Sunday, November 29, 2009

Thanksgiving 2009

November 29, 2009

My sister Lisa was able to come up from Corona to spend Thanksgiving with us this year. Both her kids and my kids have been beside themselves waiting to see each other again. (I just love how much our kids love each other!) Jim (who is the closest thing to a brother that I have, besides my ACTUAL brother) hosted the feast at his house this year, taking on the turkey duties, along with gravy, candied yams (which I just don't get, but his daughter Kathryn really likes), mashed potatoes, green beans, pumpkin pie (made by Kathryn), just to name a few dishes. At my house, we cooked the ham, dressing, corn, rolls, and deviled eggs before packing it all up and heading to Jim's for dinner.

At Jim's we all took turns sharing what we were thankful for before digging in and relishing the food and conversation. Things we were thankful for varied from being thankful that we could all be together to being thankful for Team Edward (my niece, Taylor) to being thankful for rolls (Nicholas was hungry!)

After letting our (quite) full bellies settle a bit, Doug broke out the karaoke, and we all took turns singing for hours. Doug has an amazing library of karaoke songs, so we were able to sing 80s pop, Miley Cyrus, Taylor Swift, Shania Twain, Frank Sinatra, Kings of Leon--you name it! Everyone got up and took turns singing solo, duets, and background. Perfect family entertainment for a family kind of day.

Friday, November 27, 2009

Giving Thanks


November 26, 2009

There are a great many things for which I am thankful this Thanksgiving, not the least of which are:

I am thankful for a husband who knows all of my insecurities, shortcomings, and idiosyncrasies, and still loves me in spite of them, or maybe even because of them, with his whole heart.

I am thankful for three amazing children, who are big-hearted, affectionate, and loving human beings. I love the beautiful people they are, and the bright futures I see ahead of them.

I am thankful for the health of my family.

I am thankful for the love and support of all of the members of my extended family, who are so important to me.

I am thankful that my sister and her girls are able to visit often enough that our kids feel like they get to grow up together, and that she and I remain closer than ever.

I am thankful for a beloved group of close friends who make every gathering a homecoming of sorts, and a rejuvenation for the soul.

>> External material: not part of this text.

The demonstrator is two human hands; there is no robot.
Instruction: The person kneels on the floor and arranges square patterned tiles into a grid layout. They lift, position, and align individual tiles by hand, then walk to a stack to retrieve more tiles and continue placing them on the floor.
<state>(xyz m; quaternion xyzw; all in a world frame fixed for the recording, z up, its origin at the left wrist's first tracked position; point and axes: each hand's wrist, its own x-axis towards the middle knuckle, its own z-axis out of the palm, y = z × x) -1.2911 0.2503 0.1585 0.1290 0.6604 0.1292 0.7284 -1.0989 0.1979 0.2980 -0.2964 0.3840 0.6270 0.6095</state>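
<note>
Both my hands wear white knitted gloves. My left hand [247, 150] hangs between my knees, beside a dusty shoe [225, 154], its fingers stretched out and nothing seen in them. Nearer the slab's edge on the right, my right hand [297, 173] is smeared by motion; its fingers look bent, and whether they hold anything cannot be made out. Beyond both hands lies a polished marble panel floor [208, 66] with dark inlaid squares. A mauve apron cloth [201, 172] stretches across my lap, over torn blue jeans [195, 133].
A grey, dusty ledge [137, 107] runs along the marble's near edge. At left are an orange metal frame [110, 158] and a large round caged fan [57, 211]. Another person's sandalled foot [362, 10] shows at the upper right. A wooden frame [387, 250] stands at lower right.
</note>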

I am thankful for an amicable partnership with my ex-husband in raising our kids with their best interests at heart.

I am thankful for teachers who have genuine spirits and positive influences as they help guide my children along their educational paths.

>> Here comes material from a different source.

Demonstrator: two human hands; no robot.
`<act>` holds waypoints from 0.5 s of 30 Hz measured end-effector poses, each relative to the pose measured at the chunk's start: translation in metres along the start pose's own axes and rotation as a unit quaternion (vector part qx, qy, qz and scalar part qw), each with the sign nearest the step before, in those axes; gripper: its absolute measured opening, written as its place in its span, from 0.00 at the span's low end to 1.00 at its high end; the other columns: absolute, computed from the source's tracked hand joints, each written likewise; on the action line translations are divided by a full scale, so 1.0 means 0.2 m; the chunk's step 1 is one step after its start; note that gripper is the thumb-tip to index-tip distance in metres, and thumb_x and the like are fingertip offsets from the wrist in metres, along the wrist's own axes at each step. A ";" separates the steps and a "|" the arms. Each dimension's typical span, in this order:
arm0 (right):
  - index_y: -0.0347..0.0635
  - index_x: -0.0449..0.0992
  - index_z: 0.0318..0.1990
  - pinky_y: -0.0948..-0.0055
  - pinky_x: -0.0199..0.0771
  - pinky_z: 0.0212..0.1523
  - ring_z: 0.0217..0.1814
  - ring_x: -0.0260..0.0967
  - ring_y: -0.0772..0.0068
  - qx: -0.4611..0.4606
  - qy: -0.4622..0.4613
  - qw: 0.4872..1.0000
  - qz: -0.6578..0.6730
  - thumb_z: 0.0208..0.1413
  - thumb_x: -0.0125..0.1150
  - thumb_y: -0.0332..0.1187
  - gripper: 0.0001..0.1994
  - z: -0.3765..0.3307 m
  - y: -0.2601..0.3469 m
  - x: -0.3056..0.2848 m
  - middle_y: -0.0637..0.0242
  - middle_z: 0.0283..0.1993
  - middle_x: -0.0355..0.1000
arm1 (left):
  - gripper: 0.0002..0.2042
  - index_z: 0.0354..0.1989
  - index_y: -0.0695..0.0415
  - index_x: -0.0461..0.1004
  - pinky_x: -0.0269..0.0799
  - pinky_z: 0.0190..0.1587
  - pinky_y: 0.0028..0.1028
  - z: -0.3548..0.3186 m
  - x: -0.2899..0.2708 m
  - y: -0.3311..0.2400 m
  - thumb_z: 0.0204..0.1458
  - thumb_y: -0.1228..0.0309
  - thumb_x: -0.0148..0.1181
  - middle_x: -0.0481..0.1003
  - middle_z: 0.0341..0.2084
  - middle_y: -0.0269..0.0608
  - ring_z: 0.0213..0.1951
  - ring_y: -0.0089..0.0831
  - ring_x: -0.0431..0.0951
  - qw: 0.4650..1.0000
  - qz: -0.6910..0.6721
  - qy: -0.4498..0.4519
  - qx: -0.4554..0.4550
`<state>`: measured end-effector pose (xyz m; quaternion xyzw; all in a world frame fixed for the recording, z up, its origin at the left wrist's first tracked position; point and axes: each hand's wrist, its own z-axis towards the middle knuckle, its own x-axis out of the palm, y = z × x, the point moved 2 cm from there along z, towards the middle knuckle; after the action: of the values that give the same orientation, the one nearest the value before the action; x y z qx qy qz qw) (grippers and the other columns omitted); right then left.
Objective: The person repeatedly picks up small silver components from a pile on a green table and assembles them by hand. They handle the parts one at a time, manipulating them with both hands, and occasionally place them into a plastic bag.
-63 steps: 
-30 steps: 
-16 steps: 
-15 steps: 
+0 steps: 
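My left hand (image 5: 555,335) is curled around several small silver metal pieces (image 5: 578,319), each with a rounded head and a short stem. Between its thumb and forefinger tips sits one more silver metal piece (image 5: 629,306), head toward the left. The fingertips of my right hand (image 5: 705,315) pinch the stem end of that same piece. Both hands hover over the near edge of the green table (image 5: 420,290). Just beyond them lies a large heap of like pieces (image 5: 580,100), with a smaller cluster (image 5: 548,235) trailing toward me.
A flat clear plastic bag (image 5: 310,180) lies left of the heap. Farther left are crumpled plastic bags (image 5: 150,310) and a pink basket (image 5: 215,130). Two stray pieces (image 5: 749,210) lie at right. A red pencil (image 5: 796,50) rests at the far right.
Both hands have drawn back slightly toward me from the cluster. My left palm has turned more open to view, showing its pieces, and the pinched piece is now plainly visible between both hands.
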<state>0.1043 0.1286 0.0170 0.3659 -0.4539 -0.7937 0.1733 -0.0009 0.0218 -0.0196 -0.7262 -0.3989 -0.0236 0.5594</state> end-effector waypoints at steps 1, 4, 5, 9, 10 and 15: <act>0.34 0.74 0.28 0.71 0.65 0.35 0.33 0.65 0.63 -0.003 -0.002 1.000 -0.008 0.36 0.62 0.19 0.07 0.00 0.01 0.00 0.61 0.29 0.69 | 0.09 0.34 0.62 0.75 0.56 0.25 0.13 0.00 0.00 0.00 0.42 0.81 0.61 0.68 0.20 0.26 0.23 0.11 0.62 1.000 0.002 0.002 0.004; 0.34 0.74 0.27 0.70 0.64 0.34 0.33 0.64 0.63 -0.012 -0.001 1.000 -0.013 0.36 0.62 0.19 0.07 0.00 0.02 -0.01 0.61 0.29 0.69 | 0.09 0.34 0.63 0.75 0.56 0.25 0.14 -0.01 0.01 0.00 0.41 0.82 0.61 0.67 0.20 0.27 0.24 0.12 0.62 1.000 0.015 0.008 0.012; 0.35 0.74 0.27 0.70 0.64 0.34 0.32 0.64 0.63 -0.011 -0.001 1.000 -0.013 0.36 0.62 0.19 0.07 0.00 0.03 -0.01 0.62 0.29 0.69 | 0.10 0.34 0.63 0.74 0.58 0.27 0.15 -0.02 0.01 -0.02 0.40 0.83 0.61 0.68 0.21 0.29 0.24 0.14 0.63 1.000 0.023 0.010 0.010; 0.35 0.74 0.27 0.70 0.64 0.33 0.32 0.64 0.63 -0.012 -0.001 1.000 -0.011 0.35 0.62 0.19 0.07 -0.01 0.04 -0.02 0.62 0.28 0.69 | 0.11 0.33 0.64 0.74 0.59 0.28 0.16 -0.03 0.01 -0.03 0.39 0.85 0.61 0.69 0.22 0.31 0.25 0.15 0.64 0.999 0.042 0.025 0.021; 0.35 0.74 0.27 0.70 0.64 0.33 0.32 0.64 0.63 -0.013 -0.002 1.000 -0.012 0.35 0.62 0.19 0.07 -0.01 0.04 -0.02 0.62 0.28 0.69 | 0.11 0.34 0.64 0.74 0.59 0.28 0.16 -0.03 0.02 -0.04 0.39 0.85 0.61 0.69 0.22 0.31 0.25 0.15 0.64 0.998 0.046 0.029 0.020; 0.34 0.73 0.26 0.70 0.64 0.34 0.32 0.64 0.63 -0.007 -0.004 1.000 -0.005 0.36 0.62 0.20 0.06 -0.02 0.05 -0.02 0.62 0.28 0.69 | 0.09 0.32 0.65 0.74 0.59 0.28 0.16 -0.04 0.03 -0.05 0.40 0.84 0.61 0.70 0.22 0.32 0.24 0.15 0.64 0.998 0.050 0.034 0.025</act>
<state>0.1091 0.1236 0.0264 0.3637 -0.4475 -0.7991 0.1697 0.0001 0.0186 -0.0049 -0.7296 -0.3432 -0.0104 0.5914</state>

I am thankful for a home to live in in this tough economy, and more than enough food to feed my family, and plenty of clothes to keep us warm through the winter.

I am thankful to have a job in a time when the unemployment rate is frighteningly high.

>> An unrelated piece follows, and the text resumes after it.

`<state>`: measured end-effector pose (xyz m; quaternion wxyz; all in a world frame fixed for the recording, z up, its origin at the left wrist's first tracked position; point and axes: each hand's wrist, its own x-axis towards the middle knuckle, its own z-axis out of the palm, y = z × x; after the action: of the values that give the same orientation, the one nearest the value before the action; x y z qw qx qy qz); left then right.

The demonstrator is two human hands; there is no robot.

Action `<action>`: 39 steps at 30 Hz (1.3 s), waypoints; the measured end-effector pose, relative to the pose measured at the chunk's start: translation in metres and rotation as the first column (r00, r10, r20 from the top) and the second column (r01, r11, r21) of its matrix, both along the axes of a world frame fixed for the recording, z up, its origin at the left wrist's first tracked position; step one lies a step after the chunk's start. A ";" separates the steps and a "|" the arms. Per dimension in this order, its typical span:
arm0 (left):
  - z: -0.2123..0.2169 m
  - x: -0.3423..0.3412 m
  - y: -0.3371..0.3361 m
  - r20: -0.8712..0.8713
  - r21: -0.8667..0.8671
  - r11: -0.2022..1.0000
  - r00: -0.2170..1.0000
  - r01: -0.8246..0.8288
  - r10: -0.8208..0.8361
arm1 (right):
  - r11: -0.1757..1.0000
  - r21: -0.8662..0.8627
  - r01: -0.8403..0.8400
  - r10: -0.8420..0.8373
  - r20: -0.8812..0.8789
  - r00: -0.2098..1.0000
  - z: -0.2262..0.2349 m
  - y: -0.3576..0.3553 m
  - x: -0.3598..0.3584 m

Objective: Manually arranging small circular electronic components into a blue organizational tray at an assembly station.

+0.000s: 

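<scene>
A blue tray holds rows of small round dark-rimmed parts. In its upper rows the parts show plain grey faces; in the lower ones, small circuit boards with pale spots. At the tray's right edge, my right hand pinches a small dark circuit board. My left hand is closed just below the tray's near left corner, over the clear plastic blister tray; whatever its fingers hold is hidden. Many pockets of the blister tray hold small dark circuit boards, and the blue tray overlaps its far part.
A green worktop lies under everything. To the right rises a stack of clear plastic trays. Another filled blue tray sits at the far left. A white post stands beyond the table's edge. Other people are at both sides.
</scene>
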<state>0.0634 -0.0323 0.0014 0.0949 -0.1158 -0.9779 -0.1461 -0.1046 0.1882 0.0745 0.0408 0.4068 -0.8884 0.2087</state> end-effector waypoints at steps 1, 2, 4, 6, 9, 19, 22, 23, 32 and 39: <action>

I am thankful for friends at work who make my job a pleasant place to be.

I am thankful for students who make it a joy to go to work most days.

I am thankful for the technology we have that allows us to connect and reconnect with loved ones and friends old and new.

I am thankful to see random acts of kindness, small courtesies, smiles for strangers, and willingness to help those in need still alive and well in our world. Sometimes you have to look for them, but they're there.

I am thankful for a generally positive and optimistic outlook, which helps me choose to seek out the good in circumstances that come my way.




Wednesday, November 25, 2009

Road Trip!

November 25, 2009

I love family vacations--I think my kids are pretty fabulous people to hang out with. But every once in awhile, (and believe me, it's been way too long!) what I really want is a get-away for just Doug and me. This past weekend, the kids were with their dad, so we decided to jump in the car and head to the Bay Area to visit some of our favorite people in the world.
Often when we visit David and Carrie and Freya, we go out to eat, we run around town a bit, take walks--pretty low key and incredibly relaxing. This time, though, we didn't even leave their place the whole weekend; we just reveled in the company, the conversation, and the comfort of people we are truly at home with no matter what we're doing together. We were thrilled that Clarke, a long-time friend to us all, was able to come spend Saturday night with us. I adore Clarke--he's got such a beautiful soul--and even though we don't get to see him nearly often enough, whenever we see him it's like no time at all has passed.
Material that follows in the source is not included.